What is needed -
When a line below holds the string "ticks", show that line.

Provided data -
====

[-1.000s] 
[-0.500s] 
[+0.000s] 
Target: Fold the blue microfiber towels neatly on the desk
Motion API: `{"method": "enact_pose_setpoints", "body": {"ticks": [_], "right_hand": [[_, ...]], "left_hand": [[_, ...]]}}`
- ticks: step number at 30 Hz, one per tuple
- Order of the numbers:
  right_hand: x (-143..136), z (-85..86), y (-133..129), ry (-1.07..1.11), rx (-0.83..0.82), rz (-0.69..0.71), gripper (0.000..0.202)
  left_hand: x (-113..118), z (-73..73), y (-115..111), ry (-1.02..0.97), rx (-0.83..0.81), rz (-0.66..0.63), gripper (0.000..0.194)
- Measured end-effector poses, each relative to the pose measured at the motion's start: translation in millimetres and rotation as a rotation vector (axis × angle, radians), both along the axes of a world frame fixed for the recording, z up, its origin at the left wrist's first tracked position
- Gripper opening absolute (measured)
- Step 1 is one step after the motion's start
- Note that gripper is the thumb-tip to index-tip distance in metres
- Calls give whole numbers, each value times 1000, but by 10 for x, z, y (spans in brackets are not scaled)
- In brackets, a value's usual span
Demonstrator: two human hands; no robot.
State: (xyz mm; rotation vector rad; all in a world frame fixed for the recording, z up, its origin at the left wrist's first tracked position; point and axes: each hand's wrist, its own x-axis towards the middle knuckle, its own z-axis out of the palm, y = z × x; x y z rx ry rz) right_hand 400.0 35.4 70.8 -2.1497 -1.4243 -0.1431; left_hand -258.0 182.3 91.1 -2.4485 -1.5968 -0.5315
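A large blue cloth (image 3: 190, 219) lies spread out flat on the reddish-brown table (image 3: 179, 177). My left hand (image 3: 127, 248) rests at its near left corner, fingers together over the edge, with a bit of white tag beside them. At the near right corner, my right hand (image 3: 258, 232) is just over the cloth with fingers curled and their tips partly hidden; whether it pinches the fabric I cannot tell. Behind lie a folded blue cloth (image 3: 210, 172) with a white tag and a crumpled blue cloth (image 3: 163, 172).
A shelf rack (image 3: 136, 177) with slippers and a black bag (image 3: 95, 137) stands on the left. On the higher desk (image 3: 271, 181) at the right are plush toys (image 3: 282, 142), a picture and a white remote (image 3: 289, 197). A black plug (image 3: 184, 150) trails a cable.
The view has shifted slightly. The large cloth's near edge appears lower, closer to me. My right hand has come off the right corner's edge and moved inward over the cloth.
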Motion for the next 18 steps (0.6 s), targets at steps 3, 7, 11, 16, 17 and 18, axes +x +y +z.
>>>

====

Task answer -
Motion API: `{"method": "enact_pose_setpoints", "body": {"ticks": [_], "right_hand": [[_, ...]], "left_hand": [[_, ...]]}}`
- ticks: step number at 30 Hz, one per tuple

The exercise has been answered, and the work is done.